Records from a data collection:
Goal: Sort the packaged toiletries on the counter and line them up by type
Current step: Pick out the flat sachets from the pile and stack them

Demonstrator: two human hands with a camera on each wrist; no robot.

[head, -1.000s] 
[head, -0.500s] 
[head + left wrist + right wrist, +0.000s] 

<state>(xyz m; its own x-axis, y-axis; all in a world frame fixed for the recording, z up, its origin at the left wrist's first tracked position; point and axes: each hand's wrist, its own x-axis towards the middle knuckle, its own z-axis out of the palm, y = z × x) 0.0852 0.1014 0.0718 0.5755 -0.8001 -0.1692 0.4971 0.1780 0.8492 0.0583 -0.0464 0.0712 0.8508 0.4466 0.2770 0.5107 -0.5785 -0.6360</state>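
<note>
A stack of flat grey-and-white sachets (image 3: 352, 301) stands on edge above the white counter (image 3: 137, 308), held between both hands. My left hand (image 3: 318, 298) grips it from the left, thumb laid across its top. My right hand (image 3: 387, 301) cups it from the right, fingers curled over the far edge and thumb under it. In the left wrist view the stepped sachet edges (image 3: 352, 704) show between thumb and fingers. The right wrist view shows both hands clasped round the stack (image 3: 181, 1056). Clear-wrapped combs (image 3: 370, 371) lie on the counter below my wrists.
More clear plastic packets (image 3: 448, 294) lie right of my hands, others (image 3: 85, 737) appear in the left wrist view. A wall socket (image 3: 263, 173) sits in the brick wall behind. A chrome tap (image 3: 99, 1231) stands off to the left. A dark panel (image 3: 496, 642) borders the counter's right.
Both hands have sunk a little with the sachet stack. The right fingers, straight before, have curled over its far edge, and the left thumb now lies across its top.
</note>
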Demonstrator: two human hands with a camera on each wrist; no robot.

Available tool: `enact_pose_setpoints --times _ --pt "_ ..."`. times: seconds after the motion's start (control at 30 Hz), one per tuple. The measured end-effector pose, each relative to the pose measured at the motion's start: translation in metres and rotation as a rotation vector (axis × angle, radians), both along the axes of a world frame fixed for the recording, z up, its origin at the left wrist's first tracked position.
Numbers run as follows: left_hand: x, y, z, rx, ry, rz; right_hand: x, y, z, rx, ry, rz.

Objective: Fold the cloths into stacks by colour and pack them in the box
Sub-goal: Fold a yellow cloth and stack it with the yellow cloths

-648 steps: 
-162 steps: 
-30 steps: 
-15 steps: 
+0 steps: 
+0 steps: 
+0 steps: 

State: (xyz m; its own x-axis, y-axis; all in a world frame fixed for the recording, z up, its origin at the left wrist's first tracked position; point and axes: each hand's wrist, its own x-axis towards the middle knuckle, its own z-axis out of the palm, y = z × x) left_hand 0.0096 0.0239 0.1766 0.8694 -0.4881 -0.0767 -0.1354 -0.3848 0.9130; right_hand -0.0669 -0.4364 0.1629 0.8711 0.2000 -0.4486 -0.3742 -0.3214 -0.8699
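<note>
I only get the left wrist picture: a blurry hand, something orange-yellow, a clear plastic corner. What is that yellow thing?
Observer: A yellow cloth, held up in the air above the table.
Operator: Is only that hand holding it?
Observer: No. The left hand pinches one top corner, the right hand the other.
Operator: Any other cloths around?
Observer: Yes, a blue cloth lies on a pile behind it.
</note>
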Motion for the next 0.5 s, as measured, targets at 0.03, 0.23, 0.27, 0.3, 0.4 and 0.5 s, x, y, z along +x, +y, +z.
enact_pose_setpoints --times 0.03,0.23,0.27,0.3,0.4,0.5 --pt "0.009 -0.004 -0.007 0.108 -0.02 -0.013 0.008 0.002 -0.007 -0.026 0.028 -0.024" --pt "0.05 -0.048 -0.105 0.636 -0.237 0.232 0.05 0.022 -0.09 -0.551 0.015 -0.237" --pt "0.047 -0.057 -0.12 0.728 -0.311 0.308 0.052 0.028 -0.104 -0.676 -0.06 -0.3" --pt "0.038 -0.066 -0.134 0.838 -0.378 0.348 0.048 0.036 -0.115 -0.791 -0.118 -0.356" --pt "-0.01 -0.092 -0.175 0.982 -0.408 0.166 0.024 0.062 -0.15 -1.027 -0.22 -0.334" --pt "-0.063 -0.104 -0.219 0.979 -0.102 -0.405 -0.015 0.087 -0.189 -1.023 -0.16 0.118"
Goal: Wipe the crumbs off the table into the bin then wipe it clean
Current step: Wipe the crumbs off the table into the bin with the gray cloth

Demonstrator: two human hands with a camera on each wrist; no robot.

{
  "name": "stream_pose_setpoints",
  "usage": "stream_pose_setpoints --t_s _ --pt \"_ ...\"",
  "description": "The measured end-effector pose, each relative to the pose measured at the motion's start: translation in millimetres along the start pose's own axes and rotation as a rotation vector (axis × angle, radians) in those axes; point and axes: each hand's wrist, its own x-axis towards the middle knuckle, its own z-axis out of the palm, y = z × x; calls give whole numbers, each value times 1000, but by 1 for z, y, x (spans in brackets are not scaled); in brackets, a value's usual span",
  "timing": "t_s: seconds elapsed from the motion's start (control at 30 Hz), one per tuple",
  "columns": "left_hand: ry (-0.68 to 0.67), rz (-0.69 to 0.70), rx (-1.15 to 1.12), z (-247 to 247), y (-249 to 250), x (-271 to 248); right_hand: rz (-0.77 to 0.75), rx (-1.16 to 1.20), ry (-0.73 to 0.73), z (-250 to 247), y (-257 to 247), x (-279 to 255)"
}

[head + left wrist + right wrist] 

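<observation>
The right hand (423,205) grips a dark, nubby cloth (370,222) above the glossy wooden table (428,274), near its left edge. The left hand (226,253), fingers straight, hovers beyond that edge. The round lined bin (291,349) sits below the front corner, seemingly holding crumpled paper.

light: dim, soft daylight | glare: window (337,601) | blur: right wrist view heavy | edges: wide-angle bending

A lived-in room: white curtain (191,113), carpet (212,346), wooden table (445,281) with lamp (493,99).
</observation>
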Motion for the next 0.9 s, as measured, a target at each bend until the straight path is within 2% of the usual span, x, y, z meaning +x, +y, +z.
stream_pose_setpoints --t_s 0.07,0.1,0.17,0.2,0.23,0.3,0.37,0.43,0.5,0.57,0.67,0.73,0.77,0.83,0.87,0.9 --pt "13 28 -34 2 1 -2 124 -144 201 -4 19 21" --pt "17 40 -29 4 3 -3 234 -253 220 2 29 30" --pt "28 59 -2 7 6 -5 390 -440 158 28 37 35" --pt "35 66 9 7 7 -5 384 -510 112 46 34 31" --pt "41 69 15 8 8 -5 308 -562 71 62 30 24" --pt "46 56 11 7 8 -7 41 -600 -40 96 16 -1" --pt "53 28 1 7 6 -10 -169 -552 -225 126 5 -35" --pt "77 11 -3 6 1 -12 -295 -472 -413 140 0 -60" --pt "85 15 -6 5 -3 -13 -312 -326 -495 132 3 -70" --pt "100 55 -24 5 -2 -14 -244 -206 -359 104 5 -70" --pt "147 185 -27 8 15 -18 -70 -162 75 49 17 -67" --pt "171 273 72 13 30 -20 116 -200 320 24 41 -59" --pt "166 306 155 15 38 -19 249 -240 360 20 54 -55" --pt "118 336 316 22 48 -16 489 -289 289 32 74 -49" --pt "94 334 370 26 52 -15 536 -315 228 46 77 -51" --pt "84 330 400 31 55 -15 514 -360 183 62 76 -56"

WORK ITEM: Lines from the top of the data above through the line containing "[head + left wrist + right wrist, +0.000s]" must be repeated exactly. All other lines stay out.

WRITTEN RESPONSE:
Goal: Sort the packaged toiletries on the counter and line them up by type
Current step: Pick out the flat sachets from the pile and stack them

Demonstrator: two human hands with a camera on each wrist; no robot.

[head, -1.000s] 
[head, -0.500s] 
[head + left wrist + right wrist, +0.000s] 

Nothing remains to be done, and the exercise is complete.